━━━━━ Extracted data ━━━━━
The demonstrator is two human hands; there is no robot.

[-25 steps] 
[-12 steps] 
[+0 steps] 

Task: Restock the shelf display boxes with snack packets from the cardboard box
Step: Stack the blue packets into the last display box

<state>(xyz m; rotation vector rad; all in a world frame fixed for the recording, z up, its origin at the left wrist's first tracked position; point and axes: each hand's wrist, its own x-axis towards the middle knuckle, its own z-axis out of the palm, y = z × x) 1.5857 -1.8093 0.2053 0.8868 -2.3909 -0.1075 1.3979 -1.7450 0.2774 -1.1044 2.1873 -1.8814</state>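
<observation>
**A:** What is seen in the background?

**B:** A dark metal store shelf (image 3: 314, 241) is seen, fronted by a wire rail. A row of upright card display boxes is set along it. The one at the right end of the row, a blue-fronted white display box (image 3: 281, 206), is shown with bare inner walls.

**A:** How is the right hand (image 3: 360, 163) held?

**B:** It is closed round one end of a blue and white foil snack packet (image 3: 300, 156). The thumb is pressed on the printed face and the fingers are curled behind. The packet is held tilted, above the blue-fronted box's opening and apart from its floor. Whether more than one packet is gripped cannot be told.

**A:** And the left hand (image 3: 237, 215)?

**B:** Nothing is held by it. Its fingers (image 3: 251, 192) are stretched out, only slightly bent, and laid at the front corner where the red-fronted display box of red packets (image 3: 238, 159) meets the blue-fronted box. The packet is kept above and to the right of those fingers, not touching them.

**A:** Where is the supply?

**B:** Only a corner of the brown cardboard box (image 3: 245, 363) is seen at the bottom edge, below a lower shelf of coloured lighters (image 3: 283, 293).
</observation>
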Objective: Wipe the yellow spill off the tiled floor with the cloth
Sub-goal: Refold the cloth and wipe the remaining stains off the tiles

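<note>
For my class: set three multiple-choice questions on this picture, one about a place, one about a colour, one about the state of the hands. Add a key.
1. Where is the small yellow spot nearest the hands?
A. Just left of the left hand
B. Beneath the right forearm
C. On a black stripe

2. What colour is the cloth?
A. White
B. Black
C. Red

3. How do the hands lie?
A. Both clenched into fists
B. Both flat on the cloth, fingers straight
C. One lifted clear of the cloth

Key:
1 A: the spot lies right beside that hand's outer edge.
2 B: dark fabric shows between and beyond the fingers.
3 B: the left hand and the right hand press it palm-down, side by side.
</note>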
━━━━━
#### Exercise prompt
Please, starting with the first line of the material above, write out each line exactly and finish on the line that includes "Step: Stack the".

#### Response area
The demonstrator is two human hands; there is no robot.

[-25 steps] 
[-12 steps] 
[+0 steps] 

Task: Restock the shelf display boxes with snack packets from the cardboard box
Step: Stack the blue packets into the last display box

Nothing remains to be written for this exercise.